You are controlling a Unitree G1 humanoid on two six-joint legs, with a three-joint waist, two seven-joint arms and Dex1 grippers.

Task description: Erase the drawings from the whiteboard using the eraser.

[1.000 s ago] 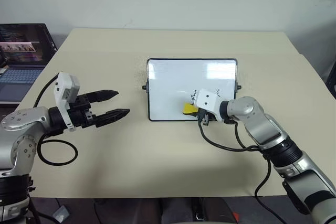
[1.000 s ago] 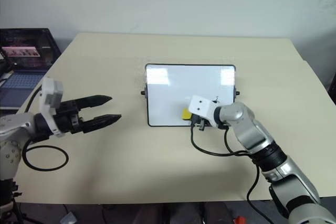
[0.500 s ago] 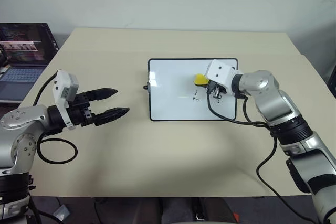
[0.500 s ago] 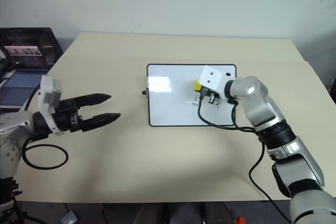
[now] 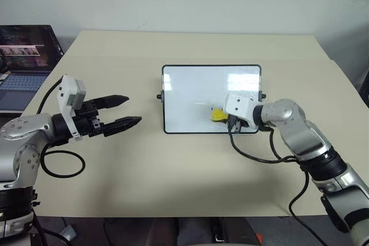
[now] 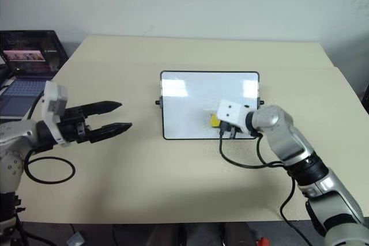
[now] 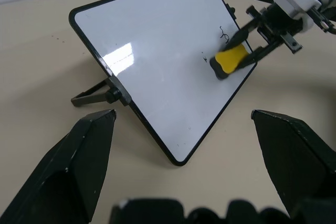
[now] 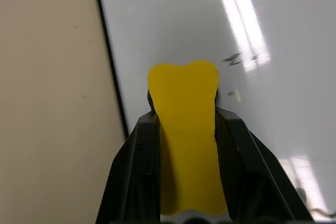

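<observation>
**Wiping the last marks: keep the eraser flat and work toward the scribbles**

Left eye view: the whiteboard [image 5: 196,93] stands propped on the counter [image 5: 190,165], its face tilted back; the right gripper [image 5: 226,118] is clamped on the yellow eraser [image 5: 217,114], which sits against the lower right part of the board, close to the bottom frame; the left gripper [image 5: 124,112] hangs over the counter well apart from the board, fingers spread and holding nothing; a laptop [image 5: 24,64] stands at the far left edge.

Right eye view: the same layout; the eraser [image 6: 214,120] shows as a yellow patch just above the board's lower frame, with most of the white face looking clean from here.

Left wrist view: this is the most telling angle; small black drawings [image 7: 224,33] remain near the board's right edge, just beyond the eraser [image 7: 230,60], with a fainter fleck nearer the pad; I judge the wipe should carry on toward those marks rather than repeat over bare white.

Right wrist view: the two black fingers grip the eraser [image 8: 185,145] by its sides, squarely, with faint dark smudges [image 8: 232,59] ahead of it; the board's black frame [image 8: 110,56] runs close alongside.

Judged advice: press lightly, since the board stands on a thin prop and could tip or slide; keep the pad flush to the tilted face; stop short of the frame so the eraser does not catch.
</observation>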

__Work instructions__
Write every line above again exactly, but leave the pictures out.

__Answer section__
You are controlling a Unitree G1 humanoid on two six-joint legs, with a three-joint waist, two seven-joint arms and Dex1 grippers.

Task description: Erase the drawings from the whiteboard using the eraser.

[1.000 s ago] 
[1.000 s ago] 
[0.500 s ago] 
[0.500 s ago] 
[now] 
[now] 
[now] 
[now] 

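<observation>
**Wiping the last marks: keep the eraser flat and work toward the scribbles**

Left eye view: the whiteboard [image 5: 196,93] stands propped on the counter [image 5: 190,165], its face tilted back; the right gripper [image 5: 226,118] is clamped on the yellow eraser [image 5: 217,114], which sits against the lower right part of the board, close to the bottom frame; the left gripper [image 5: 124,112] hangs over the counter well apart from the board, fingers spread and holding nothing; a laptop [image 5: 24,64] stands at the far left edge.

Right eye view: the same layout; the eraser [image 6: 214,120] shows as a yellow patch just above the board's lower frame, with most of the white face looking clean from here.

Left wrist view: this is the most telling angle; small black drawings [image 7: 224,33] remain near the board's right edge, just beyond the eraser [image 7: 230,60], with a fainter fleck nearer the pad; I judge the wipe should carry on toward those marks rather than repeat over bare white.

Right wrist view: the two black fingers grip the eraser [image 8: 185,145] by its sides, squarely, with faint dark smudges [image 8: 232,59] ahead of it; the board's black frame [image 8: 110,56] runs close alongside.

Judged advice: press lightly, since the board stands on a thin prop and could tip or slide; keep the pad flush to the tilted face; stop short of the frame so the eraser does not catch.
</observation>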

Nothing remains to add to the answer.